Pour Yves Gasqueres, cette grave bévue stratégique peut être imputée à l’entreprise qui a conseillé Carrefour pour son implantation, le géant Mitsui. « Les dirigeants français ont fait l’erreur de prendre un consultant japonais qui avait d’autres intérêts que les avantages de Carrefour ». Mitsui est en effet conseiller et fournisseur logistique et n’a pas nécessairement su — ou voulu — voir que l’intérêt de Carrefour état de se positionner sur des produits français comme l’a tout simplement fait le luxe ou la mode dont les acteurs hexagonaux fleurissaient au Japon en s’assumant comme « venu d’ailleurs ».

Signe corroborant cette analyse, d’autres enseignes étrangères de la grande distribution alimentaire ou spécialisée ont réussi à percer au Japon depuis l’échec Carrefour.

Le succès de Costco, d’Ikea et de Zara

Costco est sans doute l’exemple le plus flagrant avec un concept et une « expérience d’achat » aux antipodes de ce que le Japon connaissait jusque-là avec ses magasins géants à l’intérieur « froid », vendant de la nourriture par lots géants avec l’obligation de payer une carte de membre. La chaîne américaine gère aujourd’hui vingt-six aux magasins au Japon, la où Carrefour en a eu au maximum huit.

Autres exemples, la chaîne suédoise de meubles Ikea ou celle espagnole de vêtements Zara poursuit leur conquête de l’archipel en dupliquant leur modèle sans chercher à réellement l’adapter à d’hypothétiques « exigences » du client japonais, et en assumant de venir d’ailleurs. « Ces chaînes n’ont pas cherché des partenaires locaux pour développer des magasins sous licence. Ils se sont installés directement. Et les cadres japonais de Zara doivent même suivre un stage de formation en Espagne aux pratiques de la marque » précise Yves Gasqueres.

L’échec du géant Walmart

Une stratégie que n’a pas su suivre le dernier exemple « d’accident industriel » dans le monde de la distribution : Walmart.

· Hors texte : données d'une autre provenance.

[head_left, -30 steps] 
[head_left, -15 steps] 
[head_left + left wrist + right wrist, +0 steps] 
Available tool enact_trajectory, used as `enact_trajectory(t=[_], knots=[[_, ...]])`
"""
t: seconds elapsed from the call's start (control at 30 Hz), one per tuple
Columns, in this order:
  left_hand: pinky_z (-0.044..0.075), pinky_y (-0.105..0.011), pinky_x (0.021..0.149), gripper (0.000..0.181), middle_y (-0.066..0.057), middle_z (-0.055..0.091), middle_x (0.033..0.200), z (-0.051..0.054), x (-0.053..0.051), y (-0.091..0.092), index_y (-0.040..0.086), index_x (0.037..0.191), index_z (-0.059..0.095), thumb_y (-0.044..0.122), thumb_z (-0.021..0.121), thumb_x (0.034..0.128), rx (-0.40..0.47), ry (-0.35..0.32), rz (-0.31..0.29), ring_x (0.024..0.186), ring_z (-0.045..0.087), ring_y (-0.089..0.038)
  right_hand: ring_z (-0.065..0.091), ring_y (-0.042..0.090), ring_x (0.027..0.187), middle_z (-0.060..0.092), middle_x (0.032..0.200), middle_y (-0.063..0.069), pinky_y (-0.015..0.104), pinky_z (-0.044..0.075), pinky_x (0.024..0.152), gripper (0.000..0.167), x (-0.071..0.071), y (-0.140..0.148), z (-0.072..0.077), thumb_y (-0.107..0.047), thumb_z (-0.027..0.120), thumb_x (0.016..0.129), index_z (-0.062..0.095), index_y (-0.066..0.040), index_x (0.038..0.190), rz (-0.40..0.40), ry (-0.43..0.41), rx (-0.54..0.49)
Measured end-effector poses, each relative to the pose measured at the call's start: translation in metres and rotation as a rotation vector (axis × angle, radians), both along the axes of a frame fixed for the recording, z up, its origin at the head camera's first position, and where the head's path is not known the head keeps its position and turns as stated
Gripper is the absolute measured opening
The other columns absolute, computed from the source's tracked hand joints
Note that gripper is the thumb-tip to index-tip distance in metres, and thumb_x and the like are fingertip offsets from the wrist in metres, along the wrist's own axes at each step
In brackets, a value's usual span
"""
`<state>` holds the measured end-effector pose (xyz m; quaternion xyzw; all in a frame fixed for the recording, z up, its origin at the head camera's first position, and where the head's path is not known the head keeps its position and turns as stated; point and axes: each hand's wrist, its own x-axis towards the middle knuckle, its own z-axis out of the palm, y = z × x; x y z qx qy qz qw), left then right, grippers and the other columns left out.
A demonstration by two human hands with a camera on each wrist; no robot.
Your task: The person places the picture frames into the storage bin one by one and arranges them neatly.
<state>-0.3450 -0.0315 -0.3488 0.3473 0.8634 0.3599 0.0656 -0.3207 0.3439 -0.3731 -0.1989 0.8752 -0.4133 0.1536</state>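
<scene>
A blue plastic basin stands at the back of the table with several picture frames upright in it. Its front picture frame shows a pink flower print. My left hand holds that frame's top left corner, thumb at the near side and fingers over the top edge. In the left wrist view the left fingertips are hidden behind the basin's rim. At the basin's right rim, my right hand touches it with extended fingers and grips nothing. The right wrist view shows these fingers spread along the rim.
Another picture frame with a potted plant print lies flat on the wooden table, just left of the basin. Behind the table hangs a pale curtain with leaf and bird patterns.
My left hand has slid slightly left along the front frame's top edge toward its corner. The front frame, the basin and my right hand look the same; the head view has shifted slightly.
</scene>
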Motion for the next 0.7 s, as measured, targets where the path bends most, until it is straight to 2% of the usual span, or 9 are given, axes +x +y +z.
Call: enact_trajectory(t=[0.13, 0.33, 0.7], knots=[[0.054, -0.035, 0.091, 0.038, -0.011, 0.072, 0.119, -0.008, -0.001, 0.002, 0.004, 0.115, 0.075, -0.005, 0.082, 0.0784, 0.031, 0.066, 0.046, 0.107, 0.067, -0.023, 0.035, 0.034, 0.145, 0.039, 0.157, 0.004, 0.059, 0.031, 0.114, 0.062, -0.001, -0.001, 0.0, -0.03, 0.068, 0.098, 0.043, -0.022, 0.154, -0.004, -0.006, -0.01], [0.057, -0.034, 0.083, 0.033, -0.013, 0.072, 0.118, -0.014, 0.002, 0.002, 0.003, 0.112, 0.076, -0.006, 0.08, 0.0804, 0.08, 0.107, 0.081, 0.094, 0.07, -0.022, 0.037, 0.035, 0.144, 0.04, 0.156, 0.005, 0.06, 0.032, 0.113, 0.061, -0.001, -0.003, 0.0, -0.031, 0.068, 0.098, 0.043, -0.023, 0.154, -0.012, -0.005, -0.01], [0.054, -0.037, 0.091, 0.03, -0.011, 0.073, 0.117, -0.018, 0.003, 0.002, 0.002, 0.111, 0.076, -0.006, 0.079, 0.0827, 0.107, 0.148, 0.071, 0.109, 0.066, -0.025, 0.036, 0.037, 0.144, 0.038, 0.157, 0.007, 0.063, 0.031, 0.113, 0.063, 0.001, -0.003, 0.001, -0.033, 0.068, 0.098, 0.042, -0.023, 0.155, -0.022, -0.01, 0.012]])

Une décennie sépare l’échec américain de l’échec français, mais les causes sont strictement similaires : un partenariat avec l’acteur local Seiyu pour se « japoniser », des supermarchés proposant un mélange mal défini de produits japonais et américains, le tout implanté dans des zones ou des acteurs japonais proposaient peu ou prou la même offre.

Conséquence : seize ans après avoir tenté l’aventure japonaise, la firme américaine jette l’éponge après de multiples restructurations pour tenter de s’imposer face à la concurrence. Et ceux qui estiment que Walmart n’aurait pas non plus su appréhender un élément inhérent à la clientèle japonaise seront démentis par l’ironie du sort : les magasins Seiyu devraient être rachetés par Don Quijote, une chaîne japonaise spécialisée dans les produits bas de gamme vendus dans de grands magasins avec peu de personnel et un arrangement minimaliste.

A trop vouloir s’adapter, ces acteurs ont surtout oublié que les consommateurs Japonais aiment les enseignes étrangères… pour ce qu’elles ont d’étranger.